Distopia - Excelencia Literaria

Distopia

Isabel Muñoz

Ganadora de la XVII edición

www.excelencialiteraria.com

Vivo en un mundo extraño. Por lo menos, así lo califico. Cada día veo burros entrajetados, discutiendo sobre quién de ellos tiene más mugre atascada en las herraduras, o a quién prefieren acercarse las moscas o quién debería tener las riendas de oro y el establo cubierto de diamantes. Sin embargo, cuando los flashes de la atención recaen sobre cualquiera de ellos, es apreciable que están cubiertos de suciedad por vivir revolcándose en el barro de su ego.  Prefieren no reconocerlo, hacerse los ciegos y seguir aparentando un estilo decadente.

La calle está dominada por los chivos, los corderos y los terneros. Apenas les están saliendo los cuernos, deciden ejercer de animales a pesa de su temprana edad. Andan sobre las patas traseras y –hasta donde yo sé– nunca se miran los unos a los otros directamente a los ojos, sino mediante espejos colocados estratégicamente en el suelo. Tienen indicado (con colores resplandecientes y estrambóticas figuras) por dónde deben pisar sus pezuñas y por dónde no. No quieren salirse del camino, así que para ello se colocan en el cuello una especie de campana negra que les mantiene eternamente mirando hacia abajo. Una vez me encontré con un carnero que osó levantar la cabeza. Lo vi de reojo, así que apenas pude analizarlo bien, pero le escuché gritar. Por un breve instante creí que le aparecían calvas de piel humana entre su pelaje grisáceo, que los cuernos se le volvían grotescamente hacia adentro y que  en las pezuñas se le asomaban dedos humanos. No me ha vuelto a ocurrir.

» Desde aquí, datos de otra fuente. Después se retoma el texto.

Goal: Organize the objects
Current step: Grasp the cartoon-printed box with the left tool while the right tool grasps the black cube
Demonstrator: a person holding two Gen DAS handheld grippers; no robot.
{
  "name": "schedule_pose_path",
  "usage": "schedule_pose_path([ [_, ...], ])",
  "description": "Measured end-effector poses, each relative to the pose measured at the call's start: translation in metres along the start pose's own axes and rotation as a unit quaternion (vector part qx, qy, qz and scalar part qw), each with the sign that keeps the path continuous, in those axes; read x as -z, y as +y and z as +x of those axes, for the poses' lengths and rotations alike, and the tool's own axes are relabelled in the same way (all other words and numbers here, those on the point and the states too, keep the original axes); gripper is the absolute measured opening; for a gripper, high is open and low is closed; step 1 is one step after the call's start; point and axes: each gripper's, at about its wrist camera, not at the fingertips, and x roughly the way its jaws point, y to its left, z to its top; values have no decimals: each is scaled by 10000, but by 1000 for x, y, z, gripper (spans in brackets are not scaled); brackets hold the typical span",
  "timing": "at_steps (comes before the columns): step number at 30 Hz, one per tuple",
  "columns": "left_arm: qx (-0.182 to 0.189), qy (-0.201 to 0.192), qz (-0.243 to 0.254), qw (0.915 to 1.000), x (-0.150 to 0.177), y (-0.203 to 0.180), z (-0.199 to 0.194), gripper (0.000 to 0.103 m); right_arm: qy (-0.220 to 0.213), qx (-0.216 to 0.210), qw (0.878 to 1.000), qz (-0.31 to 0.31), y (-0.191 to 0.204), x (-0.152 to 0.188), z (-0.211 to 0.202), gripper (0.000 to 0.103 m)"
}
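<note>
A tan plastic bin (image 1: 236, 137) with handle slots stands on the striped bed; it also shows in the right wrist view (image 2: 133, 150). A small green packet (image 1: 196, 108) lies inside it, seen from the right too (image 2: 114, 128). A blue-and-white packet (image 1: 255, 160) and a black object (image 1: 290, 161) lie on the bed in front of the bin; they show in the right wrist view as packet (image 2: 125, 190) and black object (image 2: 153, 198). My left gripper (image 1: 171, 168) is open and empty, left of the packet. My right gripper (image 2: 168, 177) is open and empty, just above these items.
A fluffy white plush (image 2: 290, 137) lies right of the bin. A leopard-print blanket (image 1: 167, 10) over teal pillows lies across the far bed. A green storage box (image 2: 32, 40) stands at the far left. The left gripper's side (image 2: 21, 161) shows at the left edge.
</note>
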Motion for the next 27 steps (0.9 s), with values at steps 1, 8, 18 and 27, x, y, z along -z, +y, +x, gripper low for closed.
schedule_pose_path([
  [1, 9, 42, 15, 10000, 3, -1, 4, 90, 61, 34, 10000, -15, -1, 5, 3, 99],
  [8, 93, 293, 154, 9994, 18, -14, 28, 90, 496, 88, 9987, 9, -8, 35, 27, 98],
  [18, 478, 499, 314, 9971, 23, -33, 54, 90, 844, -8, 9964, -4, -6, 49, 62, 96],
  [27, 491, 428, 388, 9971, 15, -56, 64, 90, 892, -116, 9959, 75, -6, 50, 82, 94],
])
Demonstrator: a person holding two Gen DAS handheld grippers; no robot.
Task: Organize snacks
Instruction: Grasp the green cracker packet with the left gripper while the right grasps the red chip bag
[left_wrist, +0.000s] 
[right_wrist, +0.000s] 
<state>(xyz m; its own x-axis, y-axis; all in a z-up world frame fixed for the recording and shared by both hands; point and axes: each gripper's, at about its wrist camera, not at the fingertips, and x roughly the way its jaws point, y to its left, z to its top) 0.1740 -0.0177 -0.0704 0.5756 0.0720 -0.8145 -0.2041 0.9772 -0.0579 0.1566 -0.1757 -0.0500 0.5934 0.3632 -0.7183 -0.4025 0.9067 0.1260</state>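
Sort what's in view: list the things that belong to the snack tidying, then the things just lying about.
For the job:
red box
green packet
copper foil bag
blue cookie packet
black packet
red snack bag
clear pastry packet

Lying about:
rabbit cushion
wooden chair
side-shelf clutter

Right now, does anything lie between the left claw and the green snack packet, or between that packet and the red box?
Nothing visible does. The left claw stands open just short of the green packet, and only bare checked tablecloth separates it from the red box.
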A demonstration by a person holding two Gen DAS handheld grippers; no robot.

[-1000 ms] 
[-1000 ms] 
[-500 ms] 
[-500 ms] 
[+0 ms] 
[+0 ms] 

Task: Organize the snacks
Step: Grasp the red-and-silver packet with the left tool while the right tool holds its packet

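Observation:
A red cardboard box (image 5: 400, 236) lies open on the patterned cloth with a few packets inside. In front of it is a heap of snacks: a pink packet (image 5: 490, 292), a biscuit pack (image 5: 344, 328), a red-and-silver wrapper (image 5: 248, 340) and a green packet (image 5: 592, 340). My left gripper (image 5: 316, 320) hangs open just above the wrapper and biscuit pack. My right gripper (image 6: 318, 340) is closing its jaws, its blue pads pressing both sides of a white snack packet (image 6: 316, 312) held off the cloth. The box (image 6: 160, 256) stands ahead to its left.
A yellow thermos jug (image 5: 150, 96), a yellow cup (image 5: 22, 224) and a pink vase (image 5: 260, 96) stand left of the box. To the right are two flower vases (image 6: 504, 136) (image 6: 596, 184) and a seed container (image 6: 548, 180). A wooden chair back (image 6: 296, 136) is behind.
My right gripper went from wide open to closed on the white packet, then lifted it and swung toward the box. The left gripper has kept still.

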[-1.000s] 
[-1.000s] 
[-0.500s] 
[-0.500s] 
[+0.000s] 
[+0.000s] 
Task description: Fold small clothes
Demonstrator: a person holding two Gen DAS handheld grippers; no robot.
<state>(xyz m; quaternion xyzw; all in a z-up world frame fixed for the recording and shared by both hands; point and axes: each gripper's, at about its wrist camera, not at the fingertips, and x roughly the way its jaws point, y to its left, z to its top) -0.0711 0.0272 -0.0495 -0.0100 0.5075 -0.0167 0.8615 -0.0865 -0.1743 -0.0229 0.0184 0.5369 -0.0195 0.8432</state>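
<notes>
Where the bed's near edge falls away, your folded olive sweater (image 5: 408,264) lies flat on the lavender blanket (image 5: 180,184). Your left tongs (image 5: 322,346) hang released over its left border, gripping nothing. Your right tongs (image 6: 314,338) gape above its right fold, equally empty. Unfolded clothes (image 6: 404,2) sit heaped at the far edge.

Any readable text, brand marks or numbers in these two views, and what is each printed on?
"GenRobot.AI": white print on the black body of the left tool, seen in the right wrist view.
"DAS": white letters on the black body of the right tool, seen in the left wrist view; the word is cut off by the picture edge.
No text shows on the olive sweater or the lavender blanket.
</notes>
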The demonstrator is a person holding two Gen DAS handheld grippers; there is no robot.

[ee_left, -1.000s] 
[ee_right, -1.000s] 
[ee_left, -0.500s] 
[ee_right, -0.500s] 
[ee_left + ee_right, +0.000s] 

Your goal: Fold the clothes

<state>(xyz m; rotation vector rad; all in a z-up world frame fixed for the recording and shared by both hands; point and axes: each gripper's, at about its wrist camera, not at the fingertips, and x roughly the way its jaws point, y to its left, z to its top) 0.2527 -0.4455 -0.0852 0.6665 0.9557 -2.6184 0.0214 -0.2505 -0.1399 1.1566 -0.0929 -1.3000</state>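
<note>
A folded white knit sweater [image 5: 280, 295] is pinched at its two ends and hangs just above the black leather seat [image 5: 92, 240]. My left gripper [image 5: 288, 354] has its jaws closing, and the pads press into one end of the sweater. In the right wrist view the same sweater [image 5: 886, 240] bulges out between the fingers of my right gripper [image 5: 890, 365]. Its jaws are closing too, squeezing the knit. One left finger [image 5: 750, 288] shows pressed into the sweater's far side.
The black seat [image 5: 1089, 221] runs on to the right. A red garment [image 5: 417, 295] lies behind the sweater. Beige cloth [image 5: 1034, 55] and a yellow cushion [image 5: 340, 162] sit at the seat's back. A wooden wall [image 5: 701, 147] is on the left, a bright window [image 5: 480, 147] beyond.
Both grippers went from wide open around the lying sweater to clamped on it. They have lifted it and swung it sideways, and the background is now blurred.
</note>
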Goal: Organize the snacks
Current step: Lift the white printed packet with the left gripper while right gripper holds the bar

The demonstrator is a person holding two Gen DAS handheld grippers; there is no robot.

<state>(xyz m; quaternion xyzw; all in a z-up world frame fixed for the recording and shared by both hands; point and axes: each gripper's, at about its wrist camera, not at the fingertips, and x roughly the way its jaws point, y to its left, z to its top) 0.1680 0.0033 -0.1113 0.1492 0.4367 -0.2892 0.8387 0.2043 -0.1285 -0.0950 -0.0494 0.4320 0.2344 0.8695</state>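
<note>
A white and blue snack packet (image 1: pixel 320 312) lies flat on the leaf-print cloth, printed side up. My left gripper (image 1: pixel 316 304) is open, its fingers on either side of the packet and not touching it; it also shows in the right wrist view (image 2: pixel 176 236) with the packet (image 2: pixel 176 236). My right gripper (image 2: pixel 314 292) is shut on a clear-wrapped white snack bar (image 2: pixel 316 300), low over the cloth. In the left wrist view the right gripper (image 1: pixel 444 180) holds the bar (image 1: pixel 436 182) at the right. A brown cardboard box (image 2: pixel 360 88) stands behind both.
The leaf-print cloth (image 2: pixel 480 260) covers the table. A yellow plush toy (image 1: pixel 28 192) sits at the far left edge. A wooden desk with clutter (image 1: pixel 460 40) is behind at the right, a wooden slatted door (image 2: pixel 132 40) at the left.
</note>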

Por las noches los murciélagos chillan entre zumbidos espasmódicos, las gárgolas cobran vida y las hienas se reúnen en la oscuridad para reírse de cualquiera que se atreva a pasar a menos de veinte metros de ellas. Cuando cesan sus burlas porque ya no tienen a nadie a quien dirigirlas, se desgarran las unas a las otras en una lucha patética. Las gárgolas las acechan pacientemente hasta que la última de ellas queda en pie, para convertirla en piedra de su fantasmal manada.

Los niños más pequeños son los únicos que parecen humanos: tienen piernas, brazos y manos, no pezuñas; las orejas no les cuelgan hacia abajo y van a su aire, con la cabeza alta, hablando entre ellos sin temor a la Ley, pues son solo niños que, por tal, no saben lo que dicen. Por las mañanas acuden a un lugar donde figuras oscuras mucho más altas que ellos les ofrecen libros de texto. Ellos arrancan las páginas para rumiarlas lentamente. Siempre tosen la primera vez, y las figuras les increpan y obligan a que no dejen un solo trozo de papel fuera de su cuerpo. Repiten el proceso durante años, y cuando sus cabezas están hinchadas de papel y tinta, los ponen frente a un cubo en el que vomitan con bruscas arcadas. Dicen que es una experiencia horrorosa, pues les deja tan atontados como en el momento de su nacimiento.

Seguirán comiendo libros durante otros seis años, a pesar de haber superado la horrible prueba, sin prestar atención a la capa de pelaje que empieza a crecerles por todo el cuerpo. A los que se atragantan, los califican de vagos y débiles. Aunque se empiezan a tintar de morado, deben salvarse ellos mismos, golpeándose el estómago, la garganta y el pecho con fuerza. Una vez vuelven a vomitar los papeles, no estoy segura de lo que ocurre, aunque sospecho que es entonces cuando les empiezan a crecer los cuernos.

¿Y sabes lo más extraño de todo?… Acabo de ver a alguien que no parece un niño, porque su cabeza no está hinchada. Pero tampoco es un adulto, porque carece de cuernos y no lleva el aro en su cuello. Ni tiene cuerpo de burro, gárgola, hiena o murciélago.

Te vi cruzar la calle, mirando sin ver a tu alrededor, como si esta terrible situación te pareciese normal.